*Goal of the exercise*. Omit the images, then repeat the listing exactly.

*Supplied data*.
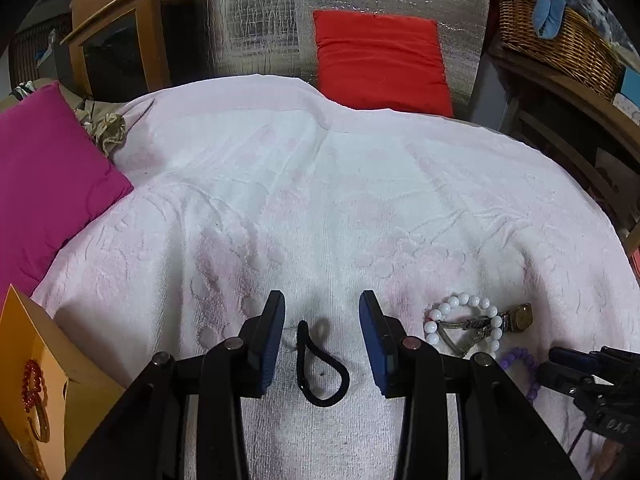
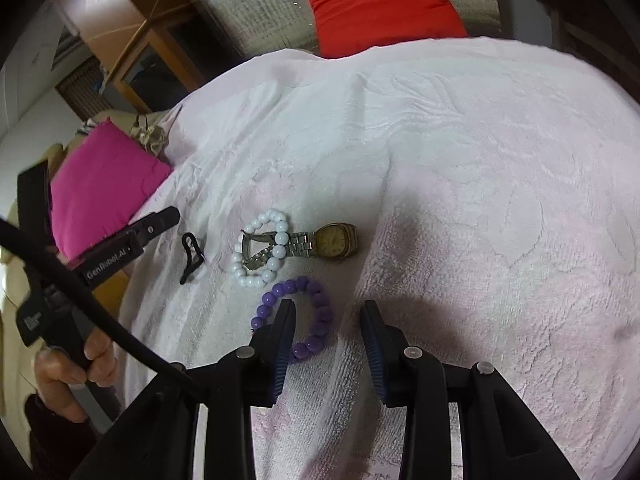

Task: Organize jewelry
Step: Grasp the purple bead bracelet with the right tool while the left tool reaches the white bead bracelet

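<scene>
A black hair tie lies on the white towel between the open jaws of my left gripper. To its right lie a white bead bracelet, a gold wristwatch threaded through it, and a purple bead bracelet. In the right wrist view my right gripper is open and empty, its left finger over the purple bracelet. The white bracelet, watch and hair tie lie beyond.
An orange box at the left holds a red bead bracelet and a gold bangle. A magenta cushion lies at the left, a red cushion at the back, a wicker basket on a shelf at the right.
</scene>
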Available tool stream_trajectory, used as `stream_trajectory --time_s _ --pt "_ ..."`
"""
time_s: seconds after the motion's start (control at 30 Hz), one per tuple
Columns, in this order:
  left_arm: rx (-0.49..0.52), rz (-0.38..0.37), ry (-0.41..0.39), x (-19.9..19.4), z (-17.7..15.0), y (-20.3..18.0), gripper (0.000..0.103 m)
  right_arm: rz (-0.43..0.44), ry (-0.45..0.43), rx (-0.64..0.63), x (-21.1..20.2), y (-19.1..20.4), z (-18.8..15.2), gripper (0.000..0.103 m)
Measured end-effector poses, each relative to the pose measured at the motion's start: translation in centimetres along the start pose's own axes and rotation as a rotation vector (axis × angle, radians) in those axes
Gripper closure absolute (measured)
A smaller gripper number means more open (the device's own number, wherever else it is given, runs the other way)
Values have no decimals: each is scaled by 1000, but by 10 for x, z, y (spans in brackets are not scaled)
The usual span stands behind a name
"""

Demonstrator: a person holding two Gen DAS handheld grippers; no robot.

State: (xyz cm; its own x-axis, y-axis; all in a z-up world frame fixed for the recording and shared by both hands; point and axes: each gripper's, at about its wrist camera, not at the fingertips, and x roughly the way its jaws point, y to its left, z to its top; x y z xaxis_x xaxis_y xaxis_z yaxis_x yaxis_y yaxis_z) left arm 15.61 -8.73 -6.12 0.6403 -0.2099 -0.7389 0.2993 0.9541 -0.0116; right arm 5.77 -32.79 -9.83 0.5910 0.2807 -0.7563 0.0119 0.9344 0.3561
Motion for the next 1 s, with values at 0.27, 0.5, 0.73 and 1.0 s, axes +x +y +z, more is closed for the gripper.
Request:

*Exercise answer*.
Task: Organize jewelry
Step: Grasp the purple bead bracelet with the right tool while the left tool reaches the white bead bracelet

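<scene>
A black hair tie lies on the white towel between the open jaws of my left gripper. To its right lie a white bead bracelet, a gold wristwatch threaded through it, and a purple bead bracelet. In the right wrist view my right gripper is open and empty, its left finger over the purple bracelet. The white bracelet, watch and hair tie lie beyond.
An orange box at the left holds a red bead bracelet and a gold bangle. A magenta cushion lies at the left, a red cushion at the back, a wicker basket on a shelf at the right.
</scene>
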Available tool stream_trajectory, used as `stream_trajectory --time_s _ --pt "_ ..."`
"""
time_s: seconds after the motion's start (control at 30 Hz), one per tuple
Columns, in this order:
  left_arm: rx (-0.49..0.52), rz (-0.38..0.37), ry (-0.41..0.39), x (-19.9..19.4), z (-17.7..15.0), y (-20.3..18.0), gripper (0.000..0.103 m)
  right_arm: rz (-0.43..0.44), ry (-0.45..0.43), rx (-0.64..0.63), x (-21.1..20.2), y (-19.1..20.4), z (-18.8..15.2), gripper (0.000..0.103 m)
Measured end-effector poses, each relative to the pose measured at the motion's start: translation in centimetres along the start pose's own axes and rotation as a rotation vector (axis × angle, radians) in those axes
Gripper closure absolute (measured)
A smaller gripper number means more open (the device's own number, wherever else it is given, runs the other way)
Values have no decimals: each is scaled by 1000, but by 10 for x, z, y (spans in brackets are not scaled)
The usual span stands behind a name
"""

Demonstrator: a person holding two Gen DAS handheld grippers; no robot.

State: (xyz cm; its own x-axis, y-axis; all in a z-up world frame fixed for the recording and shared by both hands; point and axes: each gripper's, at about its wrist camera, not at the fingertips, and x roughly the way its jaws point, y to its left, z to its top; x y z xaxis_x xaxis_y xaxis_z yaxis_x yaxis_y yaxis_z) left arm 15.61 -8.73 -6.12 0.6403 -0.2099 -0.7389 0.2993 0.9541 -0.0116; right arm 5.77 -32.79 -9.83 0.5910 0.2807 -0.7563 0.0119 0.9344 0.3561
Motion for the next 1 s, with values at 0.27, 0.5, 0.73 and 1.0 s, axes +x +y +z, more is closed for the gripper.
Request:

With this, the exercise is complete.